In the spirirt of Pavic’s work, I will leave my readers with an orthogonal perspective on the Dictionary by Swetha S on Howzzat!
Gentlemen of the Road
It is set in the mediaeval kingdom of Khazaria on the shores of the Caspian Sea, with the Byzantine Empire looming in the west and the Vikings trading and raiding down the River Volga from the north.
Chabon does so little to ground his story in historical fact that the book reads like standard fantasy (swords-and-sorcery without the sorcery) and there are enough swords and battle-axes, duels, assaults on walled cities, and hairsbreadth escapes for any fan of the genre. Purely in these terms, Gentlemen of the Road is good but not extraordinary, earning points for mordant wit and non-stop action but losing some for over-stylised language and formulaic plotting.
Michael Chabon has a great reputation for contemporary naturalistic fiction, so what is he doing here? One of his preoccupations is Jewish identity and a Jewish-ruled kingdom with a mixed Muslim-Jewish population gives him a unique opportunity to explore it. He doesn’t make much use of it, however, so perhaps he really has just ‘gone off in search of a little adventure’, as he claims in his Afterword.
Khazaria in history
Ibn Fadlan was one of the few travellers to leave us an eye-witness account of Khazaria. We have nothing from Europeans: this was the time of the earliest written stories in the Northern European world, the Norse sagas and myths, and the Anglo-Saxon literature which shaped Tolkien.
Wikipedia does its usual good job in assembling the history of Khazaria at wikipedia.org/wiki/Khazars, but that may be more than we need here.

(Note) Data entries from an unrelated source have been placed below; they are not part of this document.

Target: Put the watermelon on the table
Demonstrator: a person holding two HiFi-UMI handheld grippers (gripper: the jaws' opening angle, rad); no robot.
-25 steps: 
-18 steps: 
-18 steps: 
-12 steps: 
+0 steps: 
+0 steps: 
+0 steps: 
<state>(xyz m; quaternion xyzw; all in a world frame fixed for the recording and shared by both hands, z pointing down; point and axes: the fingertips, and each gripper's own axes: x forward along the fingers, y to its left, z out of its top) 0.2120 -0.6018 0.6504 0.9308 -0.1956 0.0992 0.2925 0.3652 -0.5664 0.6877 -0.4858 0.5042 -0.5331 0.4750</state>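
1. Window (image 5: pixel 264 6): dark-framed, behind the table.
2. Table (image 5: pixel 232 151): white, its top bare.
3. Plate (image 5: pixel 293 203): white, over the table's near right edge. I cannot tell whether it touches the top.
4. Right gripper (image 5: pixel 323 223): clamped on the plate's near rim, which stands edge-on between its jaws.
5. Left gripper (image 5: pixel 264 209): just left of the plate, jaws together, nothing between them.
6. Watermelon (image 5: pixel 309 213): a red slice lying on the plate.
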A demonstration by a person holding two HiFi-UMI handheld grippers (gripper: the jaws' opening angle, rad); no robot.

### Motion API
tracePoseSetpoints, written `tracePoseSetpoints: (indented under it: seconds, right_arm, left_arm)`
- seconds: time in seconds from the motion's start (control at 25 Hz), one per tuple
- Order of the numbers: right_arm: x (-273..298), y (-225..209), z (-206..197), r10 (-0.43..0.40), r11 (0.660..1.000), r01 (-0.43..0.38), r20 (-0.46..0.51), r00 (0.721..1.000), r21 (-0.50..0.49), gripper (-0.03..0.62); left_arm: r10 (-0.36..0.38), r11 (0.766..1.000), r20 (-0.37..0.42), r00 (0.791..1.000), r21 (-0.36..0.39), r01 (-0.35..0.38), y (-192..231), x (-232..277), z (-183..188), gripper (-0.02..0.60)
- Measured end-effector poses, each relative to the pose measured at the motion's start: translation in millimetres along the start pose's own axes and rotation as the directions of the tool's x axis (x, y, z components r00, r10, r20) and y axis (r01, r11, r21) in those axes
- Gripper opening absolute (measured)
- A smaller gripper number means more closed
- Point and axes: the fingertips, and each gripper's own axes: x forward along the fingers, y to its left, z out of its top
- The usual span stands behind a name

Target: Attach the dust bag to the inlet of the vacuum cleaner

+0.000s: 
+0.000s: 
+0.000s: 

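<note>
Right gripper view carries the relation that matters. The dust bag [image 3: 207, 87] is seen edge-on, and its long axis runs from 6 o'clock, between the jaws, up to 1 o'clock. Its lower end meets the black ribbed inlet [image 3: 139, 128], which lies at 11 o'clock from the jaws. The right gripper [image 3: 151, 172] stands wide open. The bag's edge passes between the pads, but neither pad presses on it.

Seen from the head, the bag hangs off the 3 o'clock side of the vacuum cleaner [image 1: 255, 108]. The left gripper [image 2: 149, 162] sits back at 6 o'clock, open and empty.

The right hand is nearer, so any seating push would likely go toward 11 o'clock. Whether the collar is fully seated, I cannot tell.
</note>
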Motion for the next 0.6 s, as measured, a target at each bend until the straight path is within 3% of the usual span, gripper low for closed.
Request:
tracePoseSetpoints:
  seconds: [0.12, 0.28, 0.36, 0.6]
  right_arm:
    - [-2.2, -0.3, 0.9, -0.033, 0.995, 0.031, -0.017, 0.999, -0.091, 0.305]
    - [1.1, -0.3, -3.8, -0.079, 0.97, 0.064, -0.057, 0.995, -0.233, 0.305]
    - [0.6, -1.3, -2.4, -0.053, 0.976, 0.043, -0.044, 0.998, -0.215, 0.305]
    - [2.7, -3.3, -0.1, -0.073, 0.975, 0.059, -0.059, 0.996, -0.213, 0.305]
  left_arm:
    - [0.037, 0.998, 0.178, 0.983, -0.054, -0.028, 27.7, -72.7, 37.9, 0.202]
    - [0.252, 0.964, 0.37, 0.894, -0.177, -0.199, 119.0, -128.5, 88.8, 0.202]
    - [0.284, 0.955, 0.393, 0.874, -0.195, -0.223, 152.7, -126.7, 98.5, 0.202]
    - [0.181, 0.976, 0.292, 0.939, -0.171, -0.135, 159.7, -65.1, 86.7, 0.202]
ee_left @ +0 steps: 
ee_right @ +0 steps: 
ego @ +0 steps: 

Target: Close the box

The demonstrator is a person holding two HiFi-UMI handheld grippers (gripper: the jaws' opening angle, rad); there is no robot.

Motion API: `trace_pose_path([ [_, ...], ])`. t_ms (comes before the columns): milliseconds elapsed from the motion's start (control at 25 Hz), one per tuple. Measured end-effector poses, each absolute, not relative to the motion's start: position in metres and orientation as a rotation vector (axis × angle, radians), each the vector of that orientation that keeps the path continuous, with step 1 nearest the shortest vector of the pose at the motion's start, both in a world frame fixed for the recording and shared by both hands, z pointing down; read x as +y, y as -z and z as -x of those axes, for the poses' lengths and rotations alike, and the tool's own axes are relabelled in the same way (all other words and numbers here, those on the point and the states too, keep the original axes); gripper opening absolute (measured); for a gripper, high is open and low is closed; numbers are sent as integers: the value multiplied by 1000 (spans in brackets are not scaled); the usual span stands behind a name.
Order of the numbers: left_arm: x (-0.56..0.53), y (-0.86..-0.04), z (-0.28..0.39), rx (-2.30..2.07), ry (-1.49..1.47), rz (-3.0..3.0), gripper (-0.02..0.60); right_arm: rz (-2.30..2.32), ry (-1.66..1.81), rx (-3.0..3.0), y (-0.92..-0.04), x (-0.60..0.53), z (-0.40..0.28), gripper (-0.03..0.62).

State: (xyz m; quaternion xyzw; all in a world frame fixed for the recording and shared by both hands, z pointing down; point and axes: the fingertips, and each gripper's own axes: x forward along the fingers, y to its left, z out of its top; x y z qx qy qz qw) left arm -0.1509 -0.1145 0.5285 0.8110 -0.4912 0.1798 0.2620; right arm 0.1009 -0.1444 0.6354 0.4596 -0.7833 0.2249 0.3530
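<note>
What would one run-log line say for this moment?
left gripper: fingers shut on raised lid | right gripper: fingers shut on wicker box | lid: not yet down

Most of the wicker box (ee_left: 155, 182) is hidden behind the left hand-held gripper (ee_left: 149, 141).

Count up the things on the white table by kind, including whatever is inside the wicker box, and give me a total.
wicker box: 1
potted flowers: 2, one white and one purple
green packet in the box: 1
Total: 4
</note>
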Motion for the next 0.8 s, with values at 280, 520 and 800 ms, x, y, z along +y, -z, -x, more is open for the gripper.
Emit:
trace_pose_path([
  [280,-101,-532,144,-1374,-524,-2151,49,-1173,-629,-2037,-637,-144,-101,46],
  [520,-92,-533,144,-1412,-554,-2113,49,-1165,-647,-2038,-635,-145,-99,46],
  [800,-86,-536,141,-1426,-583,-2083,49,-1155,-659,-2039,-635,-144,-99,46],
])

In brief: the Khazars were semi-nomadic pastoralists, like the Mongols to their East, who established a commercial empire at the Western end of the Silk Road, between the Black and Caspian Seas, around 650 C.E. It lasted until their neighbours turned on them around 960 C.E., then vanished so completely that even the exact location of their capital, Atil, is now uncertain.
Their religion was animist and shamanist before the (apparently genuine) conversion debate mentioned above, and the reach of the conversion is unknown. It is likely that most citizens remained true to their heritage in spite of the change at the top.
• My mini-review of Gentlemen of the Road appeared in a somewhat different form in the Townsville Bulletin in 2007.